> [What the exercise asks]: After locating the line that contains "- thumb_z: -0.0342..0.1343" in the records below, write out exactly that line and each line after it through the one that contains "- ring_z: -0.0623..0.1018", and nothing else.

> [Dataset entries]:
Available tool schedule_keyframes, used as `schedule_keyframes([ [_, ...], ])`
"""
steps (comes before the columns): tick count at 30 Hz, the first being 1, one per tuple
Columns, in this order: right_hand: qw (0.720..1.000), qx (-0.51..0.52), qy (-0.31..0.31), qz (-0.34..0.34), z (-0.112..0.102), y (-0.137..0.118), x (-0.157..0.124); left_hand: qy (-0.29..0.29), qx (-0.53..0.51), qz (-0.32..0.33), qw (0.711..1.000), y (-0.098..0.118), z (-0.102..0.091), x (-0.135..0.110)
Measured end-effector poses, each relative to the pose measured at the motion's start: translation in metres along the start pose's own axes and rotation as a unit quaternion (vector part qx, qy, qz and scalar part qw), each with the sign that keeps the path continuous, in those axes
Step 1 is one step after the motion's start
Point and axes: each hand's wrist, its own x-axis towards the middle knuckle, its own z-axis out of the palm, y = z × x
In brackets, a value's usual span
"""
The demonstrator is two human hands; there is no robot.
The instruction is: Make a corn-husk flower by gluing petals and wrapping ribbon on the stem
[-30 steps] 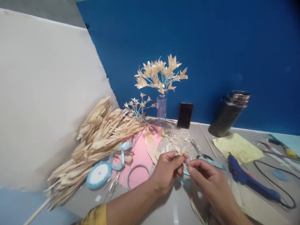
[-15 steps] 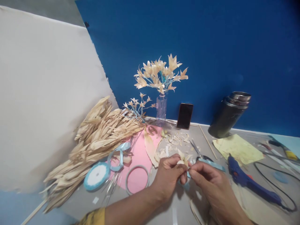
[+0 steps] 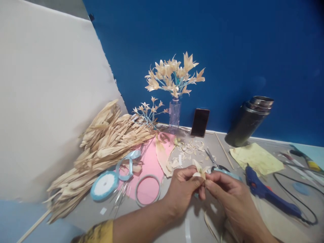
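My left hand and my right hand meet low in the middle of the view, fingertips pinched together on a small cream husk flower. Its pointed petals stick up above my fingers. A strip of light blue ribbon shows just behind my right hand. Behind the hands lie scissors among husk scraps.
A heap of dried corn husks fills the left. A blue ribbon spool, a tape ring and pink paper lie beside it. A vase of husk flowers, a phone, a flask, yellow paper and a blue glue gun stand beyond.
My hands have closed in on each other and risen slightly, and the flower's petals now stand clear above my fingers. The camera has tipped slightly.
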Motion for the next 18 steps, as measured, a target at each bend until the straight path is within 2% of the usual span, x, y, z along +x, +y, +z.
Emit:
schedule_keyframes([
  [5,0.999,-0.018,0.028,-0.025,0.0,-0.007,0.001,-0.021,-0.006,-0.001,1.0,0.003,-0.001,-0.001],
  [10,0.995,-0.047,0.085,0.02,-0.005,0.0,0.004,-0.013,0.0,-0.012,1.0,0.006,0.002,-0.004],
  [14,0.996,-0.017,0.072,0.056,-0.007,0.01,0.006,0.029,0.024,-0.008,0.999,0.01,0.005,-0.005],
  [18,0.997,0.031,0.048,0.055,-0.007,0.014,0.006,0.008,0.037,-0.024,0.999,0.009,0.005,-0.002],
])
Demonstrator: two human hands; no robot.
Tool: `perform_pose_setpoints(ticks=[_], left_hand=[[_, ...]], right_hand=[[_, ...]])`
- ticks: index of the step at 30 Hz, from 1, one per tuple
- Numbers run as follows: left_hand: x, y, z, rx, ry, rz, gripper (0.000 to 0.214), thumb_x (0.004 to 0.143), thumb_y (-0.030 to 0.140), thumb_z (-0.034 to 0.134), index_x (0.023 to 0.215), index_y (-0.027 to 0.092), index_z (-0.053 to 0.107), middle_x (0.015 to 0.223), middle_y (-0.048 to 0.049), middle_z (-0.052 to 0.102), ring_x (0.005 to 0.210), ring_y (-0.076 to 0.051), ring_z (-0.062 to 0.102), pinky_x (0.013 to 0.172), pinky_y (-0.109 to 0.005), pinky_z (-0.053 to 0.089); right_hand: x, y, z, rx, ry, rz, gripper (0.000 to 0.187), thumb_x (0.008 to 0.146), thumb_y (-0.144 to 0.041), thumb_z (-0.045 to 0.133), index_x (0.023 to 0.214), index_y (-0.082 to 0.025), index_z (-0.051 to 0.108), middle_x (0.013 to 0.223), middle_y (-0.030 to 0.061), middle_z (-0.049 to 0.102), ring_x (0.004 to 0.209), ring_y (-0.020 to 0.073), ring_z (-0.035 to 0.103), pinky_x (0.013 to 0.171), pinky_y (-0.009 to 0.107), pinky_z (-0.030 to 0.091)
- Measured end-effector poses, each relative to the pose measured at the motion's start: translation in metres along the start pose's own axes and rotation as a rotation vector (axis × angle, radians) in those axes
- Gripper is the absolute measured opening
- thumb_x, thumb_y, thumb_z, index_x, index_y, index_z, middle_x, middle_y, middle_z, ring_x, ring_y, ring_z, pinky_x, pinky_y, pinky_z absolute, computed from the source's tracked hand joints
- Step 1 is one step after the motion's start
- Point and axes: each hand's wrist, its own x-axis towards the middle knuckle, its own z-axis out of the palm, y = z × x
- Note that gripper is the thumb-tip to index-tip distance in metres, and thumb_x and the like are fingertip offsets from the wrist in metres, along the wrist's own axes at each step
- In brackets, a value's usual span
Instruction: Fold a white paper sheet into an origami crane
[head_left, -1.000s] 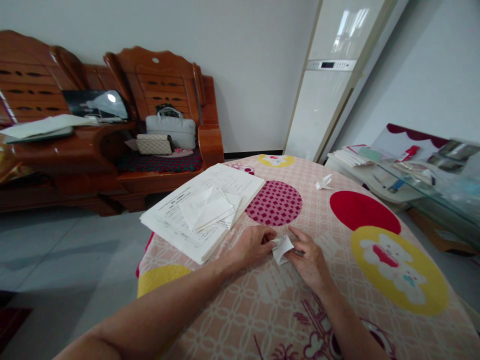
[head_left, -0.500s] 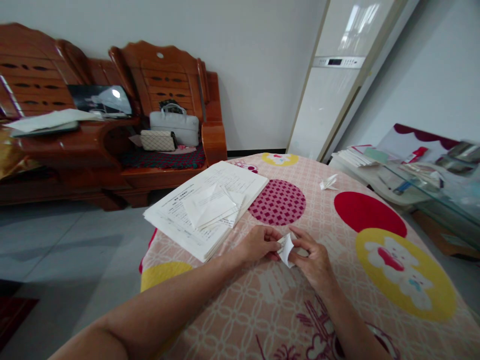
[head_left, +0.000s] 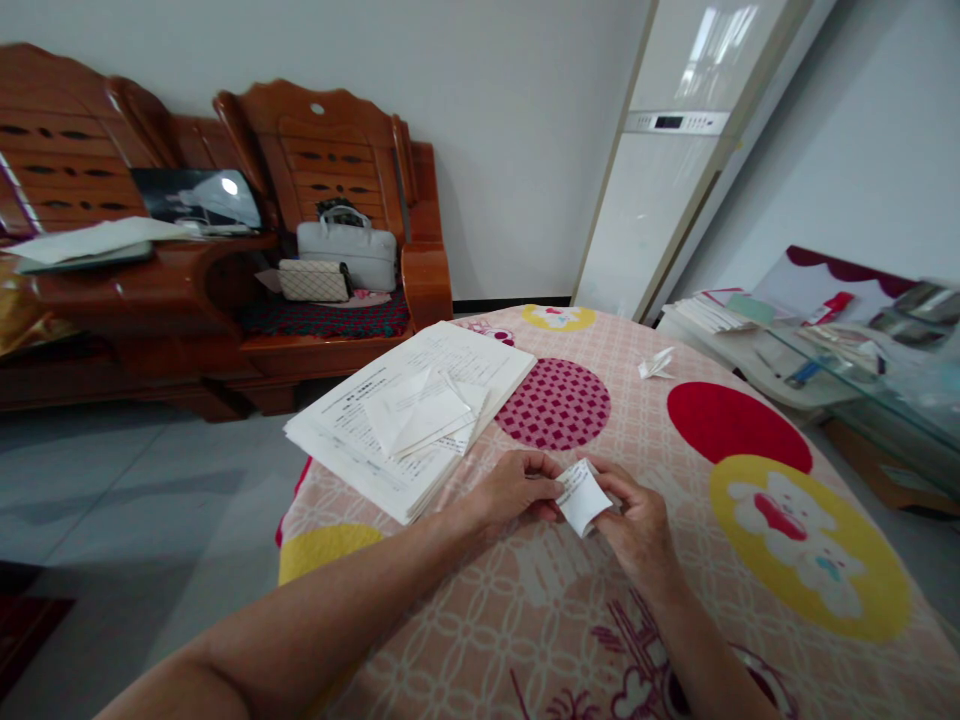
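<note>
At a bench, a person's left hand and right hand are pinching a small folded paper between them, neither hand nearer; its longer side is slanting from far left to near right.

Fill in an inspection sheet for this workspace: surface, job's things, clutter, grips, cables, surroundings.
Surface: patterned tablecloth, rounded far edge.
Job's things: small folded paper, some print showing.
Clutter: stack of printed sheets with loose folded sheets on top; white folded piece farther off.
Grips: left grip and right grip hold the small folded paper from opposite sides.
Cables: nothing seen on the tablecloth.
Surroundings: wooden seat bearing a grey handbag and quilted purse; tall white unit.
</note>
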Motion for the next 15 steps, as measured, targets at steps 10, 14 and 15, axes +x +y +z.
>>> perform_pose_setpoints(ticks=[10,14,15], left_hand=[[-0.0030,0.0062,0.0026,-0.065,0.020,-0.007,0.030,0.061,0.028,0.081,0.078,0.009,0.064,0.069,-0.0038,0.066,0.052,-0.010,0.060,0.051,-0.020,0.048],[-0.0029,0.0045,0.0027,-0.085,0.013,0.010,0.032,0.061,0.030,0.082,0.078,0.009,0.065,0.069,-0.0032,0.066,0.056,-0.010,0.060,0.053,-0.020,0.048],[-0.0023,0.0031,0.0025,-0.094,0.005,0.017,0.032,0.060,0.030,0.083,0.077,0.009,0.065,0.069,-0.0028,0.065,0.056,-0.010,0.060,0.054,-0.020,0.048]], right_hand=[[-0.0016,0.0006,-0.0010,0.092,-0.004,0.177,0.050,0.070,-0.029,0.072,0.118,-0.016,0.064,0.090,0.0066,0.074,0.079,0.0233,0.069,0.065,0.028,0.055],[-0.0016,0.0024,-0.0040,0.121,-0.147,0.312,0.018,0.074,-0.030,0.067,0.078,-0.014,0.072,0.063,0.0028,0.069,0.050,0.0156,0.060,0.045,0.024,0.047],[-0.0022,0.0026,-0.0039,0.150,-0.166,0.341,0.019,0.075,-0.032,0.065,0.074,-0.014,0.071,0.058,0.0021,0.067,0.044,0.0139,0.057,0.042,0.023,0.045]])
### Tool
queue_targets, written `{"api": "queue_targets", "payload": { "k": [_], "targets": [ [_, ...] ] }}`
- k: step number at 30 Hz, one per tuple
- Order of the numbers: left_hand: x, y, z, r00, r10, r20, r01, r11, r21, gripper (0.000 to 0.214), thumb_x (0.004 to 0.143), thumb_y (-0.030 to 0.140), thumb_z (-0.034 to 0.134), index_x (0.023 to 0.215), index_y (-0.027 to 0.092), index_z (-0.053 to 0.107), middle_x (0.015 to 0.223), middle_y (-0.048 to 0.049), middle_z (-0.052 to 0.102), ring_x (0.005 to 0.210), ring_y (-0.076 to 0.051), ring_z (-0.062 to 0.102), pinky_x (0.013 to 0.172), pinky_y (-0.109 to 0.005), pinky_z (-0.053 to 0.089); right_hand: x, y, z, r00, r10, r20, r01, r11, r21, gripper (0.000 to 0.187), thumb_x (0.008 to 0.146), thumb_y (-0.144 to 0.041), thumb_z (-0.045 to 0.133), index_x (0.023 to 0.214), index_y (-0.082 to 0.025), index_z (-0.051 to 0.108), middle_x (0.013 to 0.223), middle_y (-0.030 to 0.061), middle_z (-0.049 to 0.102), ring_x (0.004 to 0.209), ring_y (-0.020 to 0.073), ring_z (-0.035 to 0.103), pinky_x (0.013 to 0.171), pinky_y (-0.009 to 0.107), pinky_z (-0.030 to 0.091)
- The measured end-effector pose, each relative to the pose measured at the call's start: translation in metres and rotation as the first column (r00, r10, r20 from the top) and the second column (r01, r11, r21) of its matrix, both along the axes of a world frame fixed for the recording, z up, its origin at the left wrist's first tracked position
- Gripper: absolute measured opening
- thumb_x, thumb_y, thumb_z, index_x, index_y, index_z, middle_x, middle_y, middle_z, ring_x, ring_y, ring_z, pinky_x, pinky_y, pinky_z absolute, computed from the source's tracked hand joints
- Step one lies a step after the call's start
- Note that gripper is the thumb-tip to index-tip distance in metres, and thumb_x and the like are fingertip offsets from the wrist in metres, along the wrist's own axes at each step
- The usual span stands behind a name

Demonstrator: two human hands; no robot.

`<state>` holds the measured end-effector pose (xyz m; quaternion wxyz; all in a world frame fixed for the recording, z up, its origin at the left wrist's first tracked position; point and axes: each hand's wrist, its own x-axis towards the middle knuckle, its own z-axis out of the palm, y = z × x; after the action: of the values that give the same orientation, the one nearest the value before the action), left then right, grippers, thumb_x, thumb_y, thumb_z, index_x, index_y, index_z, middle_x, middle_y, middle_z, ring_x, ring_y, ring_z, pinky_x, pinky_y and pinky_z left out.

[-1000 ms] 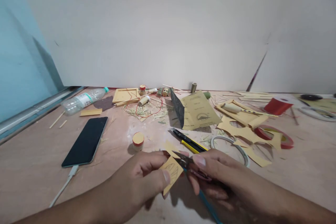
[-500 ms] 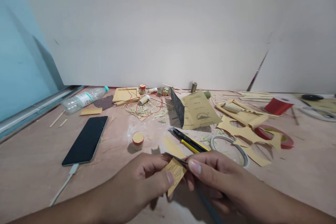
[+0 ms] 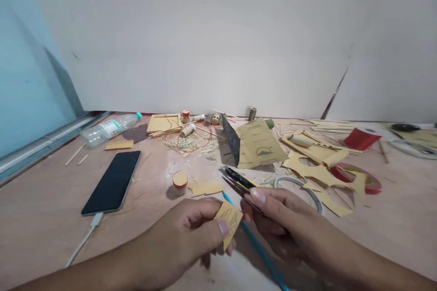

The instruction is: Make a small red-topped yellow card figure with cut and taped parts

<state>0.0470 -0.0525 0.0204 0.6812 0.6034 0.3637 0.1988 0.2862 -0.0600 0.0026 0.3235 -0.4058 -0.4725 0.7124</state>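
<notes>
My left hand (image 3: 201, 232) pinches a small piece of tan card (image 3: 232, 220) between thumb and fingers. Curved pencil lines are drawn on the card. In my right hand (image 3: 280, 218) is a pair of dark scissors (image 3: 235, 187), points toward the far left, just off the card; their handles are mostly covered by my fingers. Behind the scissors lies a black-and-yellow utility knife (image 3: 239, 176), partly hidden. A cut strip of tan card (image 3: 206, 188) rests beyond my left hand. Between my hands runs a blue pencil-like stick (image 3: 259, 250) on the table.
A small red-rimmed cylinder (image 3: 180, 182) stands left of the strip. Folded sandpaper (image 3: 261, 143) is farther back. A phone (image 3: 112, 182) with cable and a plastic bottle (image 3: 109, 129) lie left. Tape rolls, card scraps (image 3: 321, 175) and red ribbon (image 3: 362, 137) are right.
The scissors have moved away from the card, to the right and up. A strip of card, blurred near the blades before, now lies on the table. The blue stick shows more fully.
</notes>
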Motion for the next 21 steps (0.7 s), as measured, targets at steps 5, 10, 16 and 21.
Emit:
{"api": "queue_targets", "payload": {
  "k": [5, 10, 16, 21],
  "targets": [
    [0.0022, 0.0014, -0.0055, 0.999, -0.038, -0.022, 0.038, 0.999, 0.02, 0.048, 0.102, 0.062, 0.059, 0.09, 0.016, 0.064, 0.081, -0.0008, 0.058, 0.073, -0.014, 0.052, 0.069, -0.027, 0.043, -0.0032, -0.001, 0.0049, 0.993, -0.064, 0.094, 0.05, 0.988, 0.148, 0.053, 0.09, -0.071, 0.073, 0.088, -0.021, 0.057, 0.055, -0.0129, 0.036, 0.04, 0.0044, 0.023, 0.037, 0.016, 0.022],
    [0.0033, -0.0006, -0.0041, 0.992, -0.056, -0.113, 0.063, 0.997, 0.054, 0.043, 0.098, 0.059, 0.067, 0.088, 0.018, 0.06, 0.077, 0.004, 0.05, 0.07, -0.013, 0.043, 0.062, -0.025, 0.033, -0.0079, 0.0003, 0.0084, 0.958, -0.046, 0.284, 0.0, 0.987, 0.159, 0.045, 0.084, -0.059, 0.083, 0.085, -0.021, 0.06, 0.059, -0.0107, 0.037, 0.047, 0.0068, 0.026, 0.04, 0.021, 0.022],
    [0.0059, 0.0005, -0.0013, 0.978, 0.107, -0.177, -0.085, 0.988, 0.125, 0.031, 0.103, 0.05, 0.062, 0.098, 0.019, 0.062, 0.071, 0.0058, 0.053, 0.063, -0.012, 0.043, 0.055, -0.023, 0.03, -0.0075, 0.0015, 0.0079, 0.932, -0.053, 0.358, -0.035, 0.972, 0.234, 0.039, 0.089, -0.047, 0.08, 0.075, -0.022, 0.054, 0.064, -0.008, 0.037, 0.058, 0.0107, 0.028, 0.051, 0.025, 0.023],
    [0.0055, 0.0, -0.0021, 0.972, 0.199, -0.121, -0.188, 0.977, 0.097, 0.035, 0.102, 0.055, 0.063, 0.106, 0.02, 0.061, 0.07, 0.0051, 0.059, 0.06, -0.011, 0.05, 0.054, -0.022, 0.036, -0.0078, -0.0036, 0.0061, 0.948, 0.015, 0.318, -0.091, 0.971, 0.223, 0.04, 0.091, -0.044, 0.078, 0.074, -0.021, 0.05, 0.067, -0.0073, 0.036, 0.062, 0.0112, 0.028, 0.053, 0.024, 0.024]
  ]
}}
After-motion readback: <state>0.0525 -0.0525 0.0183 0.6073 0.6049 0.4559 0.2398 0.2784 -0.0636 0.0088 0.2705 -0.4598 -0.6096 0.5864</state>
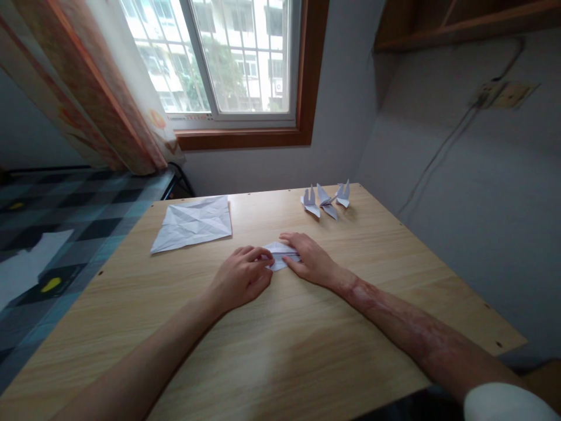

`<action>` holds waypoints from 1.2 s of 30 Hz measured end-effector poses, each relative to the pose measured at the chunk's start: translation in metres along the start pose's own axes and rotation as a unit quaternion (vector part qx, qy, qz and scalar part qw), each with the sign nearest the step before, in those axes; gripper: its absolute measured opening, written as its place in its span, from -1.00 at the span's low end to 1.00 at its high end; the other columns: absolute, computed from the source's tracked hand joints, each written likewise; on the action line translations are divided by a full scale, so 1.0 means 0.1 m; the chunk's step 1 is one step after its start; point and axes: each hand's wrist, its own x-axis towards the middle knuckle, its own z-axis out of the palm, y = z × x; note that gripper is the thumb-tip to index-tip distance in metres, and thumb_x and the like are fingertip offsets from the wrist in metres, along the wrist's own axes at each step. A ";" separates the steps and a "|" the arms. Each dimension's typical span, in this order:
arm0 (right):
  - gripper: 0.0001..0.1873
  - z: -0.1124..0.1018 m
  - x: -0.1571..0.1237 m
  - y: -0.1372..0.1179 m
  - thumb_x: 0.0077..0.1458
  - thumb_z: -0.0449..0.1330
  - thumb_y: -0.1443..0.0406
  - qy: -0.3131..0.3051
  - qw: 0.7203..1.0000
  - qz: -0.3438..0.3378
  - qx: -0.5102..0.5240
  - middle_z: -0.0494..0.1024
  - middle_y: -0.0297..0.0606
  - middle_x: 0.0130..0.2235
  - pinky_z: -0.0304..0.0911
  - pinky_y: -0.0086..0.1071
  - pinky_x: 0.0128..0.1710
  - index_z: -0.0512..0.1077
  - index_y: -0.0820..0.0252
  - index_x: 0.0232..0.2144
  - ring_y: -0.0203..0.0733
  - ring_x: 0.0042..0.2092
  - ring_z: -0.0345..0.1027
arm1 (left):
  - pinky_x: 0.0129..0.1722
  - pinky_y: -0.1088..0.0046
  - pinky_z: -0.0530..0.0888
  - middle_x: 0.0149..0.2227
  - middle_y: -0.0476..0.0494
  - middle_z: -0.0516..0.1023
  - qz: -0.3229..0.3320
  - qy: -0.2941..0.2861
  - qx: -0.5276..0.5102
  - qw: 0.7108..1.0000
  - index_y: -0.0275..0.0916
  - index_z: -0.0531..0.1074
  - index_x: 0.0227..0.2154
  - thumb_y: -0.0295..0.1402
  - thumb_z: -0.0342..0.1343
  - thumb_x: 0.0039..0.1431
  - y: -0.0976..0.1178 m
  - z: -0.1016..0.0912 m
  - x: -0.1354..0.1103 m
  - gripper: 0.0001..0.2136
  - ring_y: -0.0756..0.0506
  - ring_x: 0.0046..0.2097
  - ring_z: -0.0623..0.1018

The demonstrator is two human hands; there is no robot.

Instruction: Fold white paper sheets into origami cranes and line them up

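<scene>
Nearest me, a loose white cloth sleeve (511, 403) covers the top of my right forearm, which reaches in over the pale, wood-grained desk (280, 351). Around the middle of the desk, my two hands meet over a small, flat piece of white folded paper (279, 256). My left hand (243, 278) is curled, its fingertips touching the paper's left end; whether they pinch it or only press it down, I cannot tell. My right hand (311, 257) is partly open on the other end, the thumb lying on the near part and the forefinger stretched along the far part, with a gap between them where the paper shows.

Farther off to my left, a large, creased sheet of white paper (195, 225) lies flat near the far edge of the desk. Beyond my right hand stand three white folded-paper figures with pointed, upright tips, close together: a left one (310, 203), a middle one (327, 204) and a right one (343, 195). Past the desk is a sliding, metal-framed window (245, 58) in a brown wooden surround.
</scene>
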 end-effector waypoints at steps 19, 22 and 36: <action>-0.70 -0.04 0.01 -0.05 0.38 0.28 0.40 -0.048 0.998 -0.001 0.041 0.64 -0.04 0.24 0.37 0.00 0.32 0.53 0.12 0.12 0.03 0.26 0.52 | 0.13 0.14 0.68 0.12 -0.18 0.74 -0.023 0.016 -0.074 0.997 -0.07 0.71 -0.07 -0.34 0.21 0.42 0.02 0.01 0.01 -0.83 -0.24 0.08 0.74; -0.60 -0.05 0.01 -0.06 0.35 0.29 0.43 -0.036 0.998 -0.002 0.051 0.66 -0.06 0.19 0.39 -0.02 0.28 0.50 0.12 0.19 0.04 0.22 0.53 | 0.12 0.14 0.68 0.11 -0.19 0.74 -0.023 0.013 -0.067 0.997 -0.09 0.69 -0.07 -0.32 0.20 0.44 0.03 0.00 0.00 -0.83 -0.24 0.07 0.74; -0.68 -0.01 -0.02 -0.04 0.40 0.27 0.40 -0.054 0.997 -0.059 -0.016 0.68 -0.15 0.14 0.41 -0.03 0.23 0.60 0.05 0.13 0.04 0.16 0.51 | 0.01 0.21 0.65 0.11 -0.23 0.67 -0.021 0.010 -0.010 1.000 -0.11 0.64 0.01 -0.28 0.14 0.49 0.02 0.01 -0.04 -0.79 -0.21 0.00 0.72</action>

> [Solved exercise]:
  - thumb_z: -0.0342..0.1343
  - thumb_x: 0.0039..0.1431
  - y: -0.0976..0.1178 m
  - z: -0.1016..0.0912 m
  - x: -0.1354..0.1103 m
  - gripper: 0.0001..0.2136
  - ring_y: -0.0756..0.0506
  - ring_x: 0.0046..0.2097
  - ring_z: -0.0623..0.1018

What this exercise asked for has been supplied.